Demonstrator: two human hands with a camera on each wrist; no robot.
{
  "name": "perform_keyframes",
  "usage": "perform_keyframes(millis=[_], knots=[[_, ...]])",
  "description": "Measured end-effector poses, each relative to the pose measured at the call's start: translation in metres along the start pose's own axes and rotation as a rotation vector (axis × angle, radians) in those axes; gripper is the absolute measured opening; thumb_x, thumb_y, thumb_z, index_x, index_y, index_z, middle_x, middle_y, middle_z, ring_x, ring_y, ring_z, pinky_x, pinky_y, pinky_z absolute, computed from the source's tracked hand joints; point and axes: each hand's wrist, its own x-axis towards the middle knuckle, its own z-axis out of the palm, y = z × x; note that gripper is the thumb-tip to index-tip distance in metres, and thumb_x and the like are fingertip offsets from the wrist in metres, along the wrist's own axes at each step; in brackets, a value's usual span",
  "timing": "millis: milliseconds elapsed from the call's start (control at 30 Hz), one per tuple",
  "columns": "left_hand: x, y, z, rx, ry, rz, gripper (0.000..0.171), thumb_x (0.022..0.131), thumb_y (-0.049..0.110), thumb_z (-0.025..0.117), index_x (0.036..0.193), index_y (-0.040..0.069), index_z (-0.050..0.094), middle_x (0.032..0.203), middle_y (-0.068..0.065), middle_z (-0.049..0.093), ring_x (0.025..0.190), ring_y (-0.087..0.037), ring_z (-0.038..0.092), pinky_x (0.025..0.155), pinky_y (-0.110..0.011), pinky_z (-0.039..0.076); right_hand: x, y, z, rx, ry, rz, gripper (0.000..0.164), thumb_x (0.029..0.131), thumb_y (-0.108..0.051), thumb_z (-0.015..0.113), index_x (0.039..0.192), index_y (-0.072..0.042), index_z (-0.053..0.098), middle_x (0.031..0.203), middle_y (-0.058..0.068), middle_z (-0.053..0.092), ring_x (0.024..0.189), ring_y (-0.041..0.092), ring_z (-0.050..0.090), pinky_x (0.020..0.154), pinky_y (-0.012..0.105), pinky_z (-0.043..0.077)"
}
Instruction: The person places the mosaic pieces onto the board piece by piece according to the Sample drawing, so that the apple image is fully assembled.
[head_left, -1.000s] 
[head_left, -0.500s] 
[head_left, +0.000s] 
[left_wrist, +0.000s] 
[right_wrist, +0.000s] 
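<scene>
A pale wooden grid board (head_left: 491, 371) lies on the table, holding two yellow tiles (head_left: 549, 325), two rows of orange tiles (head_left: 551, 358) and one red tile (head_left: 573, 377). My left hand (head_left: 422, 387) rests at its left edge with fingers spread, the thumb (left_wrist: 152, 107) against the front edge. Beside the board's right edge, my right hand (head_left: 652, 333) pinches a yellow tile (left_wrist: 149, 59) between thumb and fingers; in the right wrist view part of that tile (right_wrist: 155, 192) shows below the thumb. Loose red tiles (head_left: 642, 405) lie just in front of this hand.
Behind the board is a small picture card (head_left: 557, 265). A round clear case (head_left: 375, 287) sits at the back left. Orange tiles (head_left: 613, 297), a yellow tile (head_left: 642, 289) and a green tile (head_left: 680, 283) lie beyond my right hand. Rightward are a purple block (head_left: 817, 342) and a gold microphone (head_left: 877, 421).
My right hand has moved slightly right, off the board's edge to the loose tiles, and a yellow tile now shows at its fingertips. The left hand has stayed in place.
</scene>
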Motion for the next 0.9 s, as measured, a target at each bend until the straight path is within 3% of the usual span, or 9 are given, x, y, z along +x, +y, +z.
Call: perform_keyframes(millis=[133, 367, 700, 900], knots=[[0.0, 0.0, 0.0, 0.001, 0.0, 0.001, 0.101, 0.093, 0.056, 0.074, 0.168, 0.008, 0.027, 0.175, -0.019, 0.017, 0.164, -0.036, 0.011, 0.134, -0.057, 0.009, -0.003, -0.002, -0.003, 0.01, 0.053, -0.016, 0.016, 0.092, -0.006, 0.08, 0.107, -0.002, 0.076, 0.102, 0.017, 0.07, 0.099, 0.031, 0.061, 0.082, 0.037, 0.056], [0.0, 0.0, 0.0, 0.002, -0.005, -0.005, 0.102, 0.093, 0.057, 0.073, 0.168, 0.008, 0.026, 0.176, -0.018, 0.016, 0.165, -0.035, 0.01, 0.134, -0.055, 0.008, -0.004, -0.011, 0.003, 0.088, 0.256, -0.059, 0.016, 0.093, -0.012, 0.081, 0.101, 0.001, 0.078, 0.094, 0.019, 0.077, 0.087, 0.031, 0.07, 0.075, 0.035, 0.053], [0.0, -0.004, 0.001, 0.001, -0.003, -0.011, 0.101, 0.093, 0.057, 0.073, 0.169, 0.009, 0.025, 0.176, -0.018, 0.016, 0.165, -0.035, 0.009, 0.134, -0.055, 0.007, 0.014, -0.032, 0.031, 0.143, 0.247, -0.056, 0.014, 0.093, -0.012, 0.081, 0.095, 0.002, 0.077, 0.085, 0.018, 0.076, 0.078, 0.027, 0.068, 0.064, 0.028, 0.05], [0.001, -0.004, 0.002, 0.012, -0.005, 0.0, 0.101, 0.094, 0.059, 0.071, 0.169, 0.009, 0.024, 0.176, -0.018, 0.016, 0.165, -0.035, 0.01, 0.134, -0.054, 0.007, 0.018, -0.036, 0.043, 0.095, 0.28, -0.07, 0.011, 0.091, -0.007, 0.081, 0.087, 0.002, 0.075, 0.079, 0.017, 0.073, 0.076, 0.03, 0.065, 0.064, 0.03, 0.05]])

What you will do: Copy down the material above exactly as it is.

Written solution:
Demonstrator: two human hands with a camera on each wrist; no robot.
{
  "name": "perform_keyframes",
  "usage": "perform_keyframes(millis=[_], knots=[[_, ...]])",
  "description": "Measured end-effector poses, each relative to the pose measured at the call's start: translation in metres along the start pose's own axes and rotation as a rotation vector (axis × angle, radians) in those axes; gripper is the absolute measured opening; thumb_x, thumb_y, thumb_z, index_x, index_y, index_z, middle_x, middle_y, middle_z, ring_x, ring_y, ring_z, pinky_x, pinky_y, pinky_z absolute, computed from the source's tracked hand joints; point and axes: each hand's wrist, its own x-axis towards the middle knuckle, its own z-axis out of the palm, y = z × x; note that gripper is the thumb-tip to index-tip distance in metres, and thumb_x and the like are fingertip offsets from the wrist in metres, along the wrist's own axes at each step; in brackets, a value's usual span",
  "timing": "millis: milliseconds elapsed from the call's start (control at 30 Hz), one per tuple",
  "columns": "left_hand: x, y, z, rx, ry, rz, gripper (0.000..0.171), thumb_x (0.022..0.131), thumb_y (-0.049..0.110), thumb_z (-0.025..0.117), index_x (0.036..0.193), index_y (-0.040..0.069), index_z (-0.050..0.094), middle_x (0.032..0.203), middle_y (-0.068..0.065), middle_z (-0.049..0.093), ring_x (0.025..0.190), ring_y (-0.087..0.037), ring_z (-0.038..0.092), pinky_x (0.025..0.155), pinky_y (-0.110..0.011), pinky_z (-0.039..0.076); right_hand: x, y, z, rx, ry, rz, gripper (0.000..0.164), thumb_x (0.029..0.131), thumb_y (-0.108..0.051), thumb_z (-0.015..0.113), index_x (0.039..0.192), index_y (-0.072..0.042), index_z (-0.053..0.098), middle_x (0.031..0.203), middle_y (-0.058..0.068), middle_z (-0.053..0.092), ring_x (0.024..0.189), ring_y (-0.041..0.092), ring_z (-0.050..0.090), pinky_x (0.020..0.154), pinky_y (-0.012..0.105), pinky_z (-0.043..0.077)"
}
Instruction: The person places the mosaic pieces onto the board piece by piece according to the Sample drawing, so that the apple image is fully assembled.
[head_left, -1.000s] 
[head_left, -0.500s] 
[head_left, +0.000s] 
[left_wrist, +0.000s] 
[right_wrist, +0.000s] 
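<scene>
A pale wooden grid board (head_left: 491, 371) lies on the table, holding two yellow tiles (head_left: 549, 325), two rows of orange tiles (head_left: 551, 358) and one red tile (head_left: 573, 377). My left hand (head_left: 422, 387) rests at its left edge with fingers spread, the thumb (left_wrist: 152, 107) against the front edge. Beside the board's right edge, my right hand (head_left: 652, 333) pinches a yellow tile (left_wrist: 149, 59) between thumb and fingers; in the right wrist view part of that tile (right_wrist: 155, 192) shows below the thumb. Loose red tiles (head_left: 642, 405) lie just in front of this hand.
Behind the board is a small picture card (head_left: 557, 265). A round clear case (head_left: 375, 287) sits at the back left. Orange tiles (head_left: 613, 297), a yellow tile (head_left: 642, 289) and a green tile (head_left: 680, 283) lie beyond my right hand. Rightward are a purple block (head_left: 817, 342) and a gold microphone (head_left: 877, 421).
My right hand has moved slightly right, off the board's edge to the loose tiles, and a yellow tile now shows at its fingertips. The left hand has stayed in place.
</scene>
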Motion for the next 0.9 s, as measured, a target at each bend until the straight path is within 3% of the usual span, or 9 are given, x, y, z along +x, +y, +z.
Call: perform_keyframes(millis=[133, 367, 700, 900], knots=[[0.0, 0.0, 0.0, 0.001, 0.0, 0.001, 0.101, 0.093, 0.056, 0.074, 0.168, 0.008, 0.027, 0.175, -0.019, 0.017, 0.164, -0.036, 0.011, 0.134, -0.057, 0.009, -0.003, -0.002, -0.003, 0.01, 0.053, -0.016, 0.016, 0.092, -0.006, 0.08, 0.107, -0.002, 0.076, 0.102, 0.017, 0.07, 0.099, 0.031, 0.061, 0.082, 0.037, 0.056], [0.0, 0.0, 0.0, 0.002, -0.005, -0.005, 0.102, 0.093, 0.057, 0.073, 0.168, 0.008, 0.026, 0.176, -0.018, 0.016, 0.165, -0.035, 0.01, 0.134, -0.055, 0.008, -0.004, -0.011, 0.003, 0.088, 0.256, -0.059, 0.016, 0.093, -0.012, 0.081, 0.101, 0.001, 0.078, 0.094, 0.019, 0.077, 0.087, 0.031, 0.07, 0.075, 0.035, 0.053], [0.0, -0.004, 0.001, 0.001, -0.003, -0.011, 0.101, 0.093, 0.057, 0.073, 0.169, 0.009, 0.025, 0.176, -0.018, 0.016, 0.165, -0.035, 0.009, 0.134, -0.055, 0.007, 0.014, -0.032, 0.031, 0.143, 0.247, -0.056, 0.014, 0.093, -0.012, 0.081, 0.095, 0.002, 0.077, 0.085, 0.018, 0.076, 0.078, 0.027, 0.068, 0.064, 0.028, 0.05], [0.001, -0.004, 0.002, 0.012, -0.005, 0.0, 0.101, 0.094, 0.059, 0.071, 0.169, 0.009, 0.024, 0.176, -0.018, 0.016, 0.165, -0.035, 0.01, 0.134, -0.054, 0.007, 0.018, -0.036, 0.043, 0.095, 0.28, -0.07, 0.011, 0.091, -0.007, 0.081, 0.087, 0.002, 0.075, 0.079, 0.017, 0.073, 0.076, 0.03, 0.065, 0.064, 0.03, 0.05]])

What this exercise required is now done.